Detached from practical reality
But for years now, we have seen a worrying pattern emerge: employability. There is a concern that our education system is removed from practical realities.
A study of the Gross Enrollment Ratio (GER) is illuminating: across the country, GER starts declining when transitioning from primary to secondary education (77.9%), higher secondary (51.4%), and finally, college education (where it is estimated to be around 27%).
The difference is even more stark in states like Bihar and Uttar Pradesh, where the GER at higher secondary level is 30% and 46% respectively.
Essentially, students drop out because of financial reasons but more likely, because the education they receive is not relevant to the context of their lives. And the lakhs of students who drop out of schools are often left with no recourse to a formal education.
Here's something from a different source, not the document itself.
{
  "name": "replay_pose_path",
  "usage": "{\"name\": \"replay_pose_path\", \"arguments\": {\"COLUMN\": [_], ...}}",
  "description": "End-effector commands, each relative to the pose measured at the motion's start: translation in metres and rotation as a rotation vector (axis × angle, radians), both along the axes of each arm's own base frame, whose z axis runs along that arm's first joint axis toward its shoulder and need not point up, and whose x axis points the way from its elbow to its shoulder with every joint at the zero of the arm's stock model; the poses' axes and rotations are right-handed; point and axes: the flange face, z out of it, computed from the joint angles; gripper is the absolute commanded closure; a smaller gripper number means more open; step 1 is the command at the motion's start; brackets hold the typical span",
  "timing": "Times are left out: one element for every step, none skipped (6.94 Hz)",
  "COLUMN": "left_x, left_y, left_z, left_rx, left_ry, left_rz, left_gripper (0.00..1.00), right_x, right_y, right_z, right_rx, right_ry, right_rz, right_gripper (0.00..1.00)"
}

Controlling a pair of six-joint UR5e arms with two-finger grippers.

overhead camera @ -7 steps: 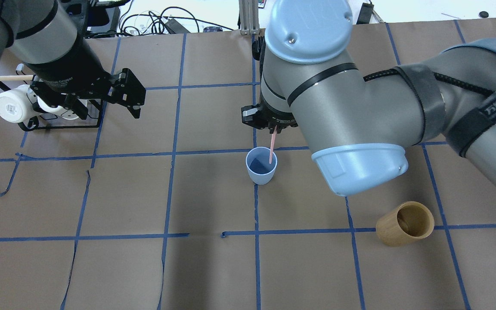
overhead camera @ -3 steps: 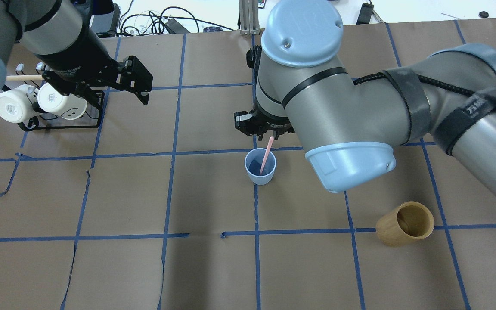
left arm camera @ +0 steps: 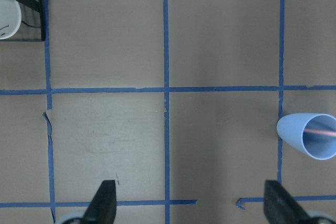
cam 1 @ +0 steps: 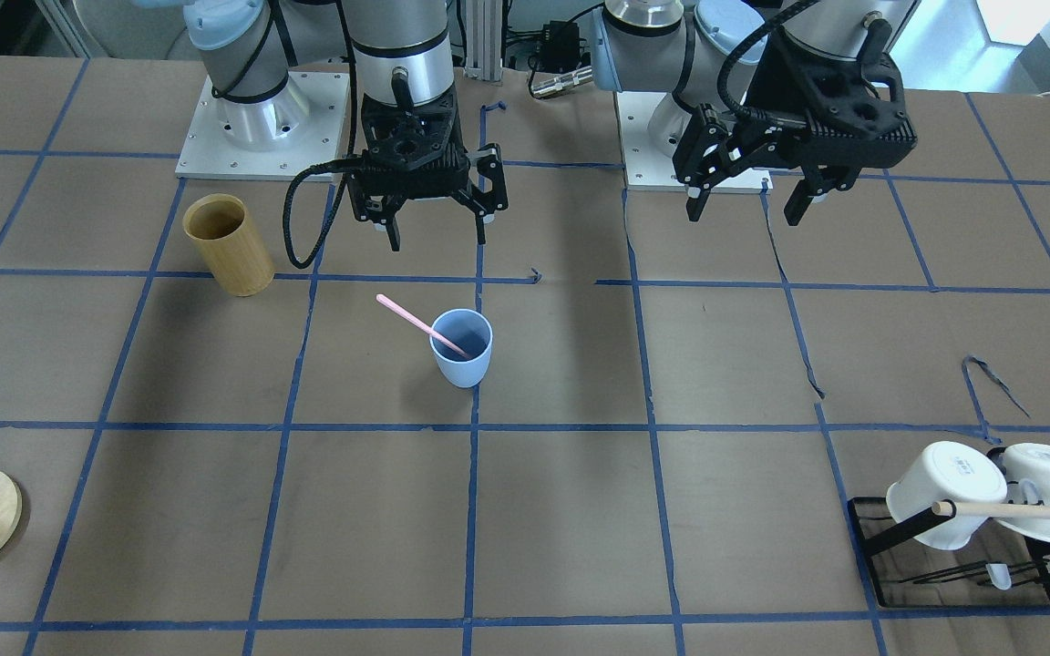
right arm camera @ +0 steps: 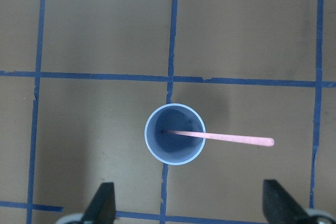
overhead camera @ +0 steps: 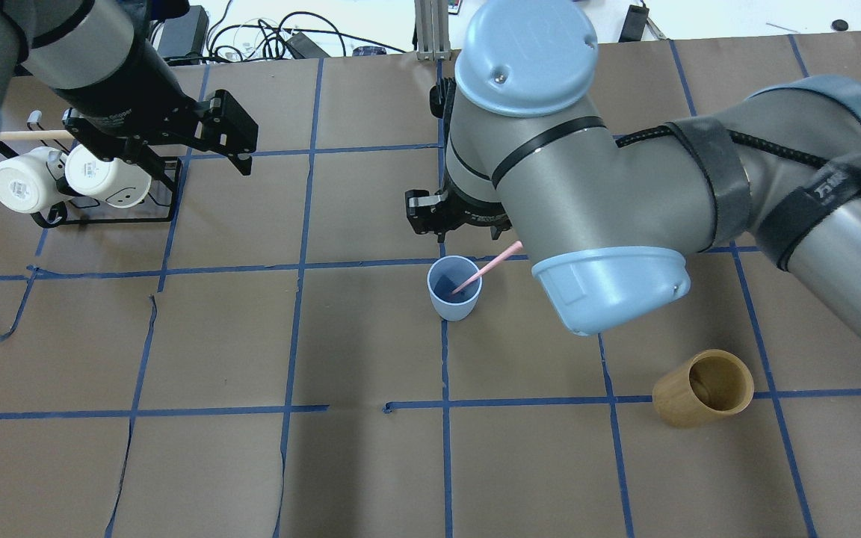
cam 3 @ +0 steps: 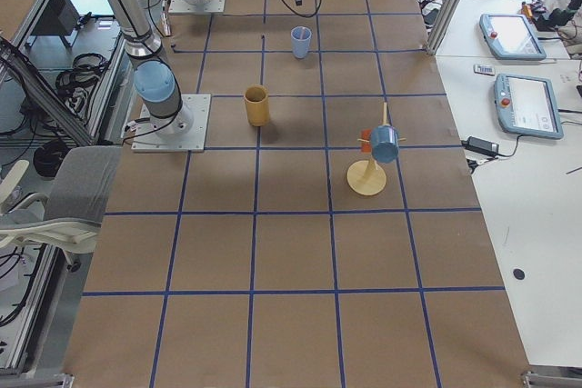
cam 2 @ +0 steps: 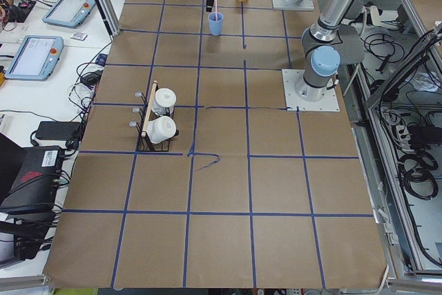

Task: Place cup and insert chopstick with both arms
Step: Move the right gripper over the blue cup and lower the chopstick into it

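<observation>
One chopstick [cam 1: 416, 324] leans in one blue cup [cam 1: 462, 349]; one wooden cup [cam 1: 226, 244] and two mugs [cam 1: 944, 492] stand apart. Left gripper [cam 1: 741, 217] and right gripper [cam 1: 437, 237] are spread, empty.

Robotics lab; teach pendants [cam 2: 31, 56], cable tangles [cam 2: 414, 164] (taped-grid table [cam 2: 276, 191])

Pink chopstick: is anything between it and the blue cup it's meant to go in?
Nothing visible does. The pink chopstick leans inside the blue cup, one end at the bottom, and the right hand hangs open above it, holding nothing.
</observation>
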Motion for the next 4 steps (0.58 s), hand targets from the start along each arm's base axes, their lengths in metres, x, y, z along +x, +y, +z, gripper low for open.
{"name": "replay_pose_path", "arguments": {"left_x": [0.006, 0.012, 0.015, 0.021], "left_y": [-0.002, -0.009, -0.012, -0.014], "left_z": [-0.002, -0.008, -0.009, -0.009], "left_rx": [0.003, 0.006, 0.009, 0.008], "left_ry": [-0.004, -0.001, -0.002, -0.011], "left_rz": [0.011, 0.025, 0.032, 0.043], "left_gripper": [0.0, 0.0, 0.0, 0.0], "right_x": [-0.009, -0.017, -0.024, -0.026], "right_y": [0.016, 0.037, 0.054, 0.067], "right_z": [0.007, 0.02, 0.037, 0.041], "right_rx": [0.078, 0.134, 0.173, 0.262], "right_ry": [0.025, 0.039, 0.052, 0.063], "right_rz": [-0.005, -0.007, -0.007, -0.005], "right_gripper": [0.0, 0.0, 0.0, 0.0]}}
The silver lining is that the National Education policy (2020) has recognised the problem, and brought about a renewed focus on vocational education. It has a lofty aim: providing at least 50% of students across the country with exposure to some form of vocational education. The intent here is appreciable, even if it is a tall target.
A visit to Punjab
But when it comes to the practical realities of school-level vocational policy, a recent visit to Punjab was an eye-opener. I came across schools in Jalandhar and Amritsar that had made a move towards providing a ‘positive framework’ for vocational education. These schools were a lot cleaner and well-maintained. The labs were well-equipped, and the trainers were highly qualified. The schools I visited were moving towards making vocational education a core subject, not just an afterthought.
It was refreshing to see vocational education subjects taught to school students as a skill in a live lab. And most of the schools we visited had constructed a room for this purpose, even putting in the infrastructure for it. Across the country, there are at least 10,000 schools where this is being implemented.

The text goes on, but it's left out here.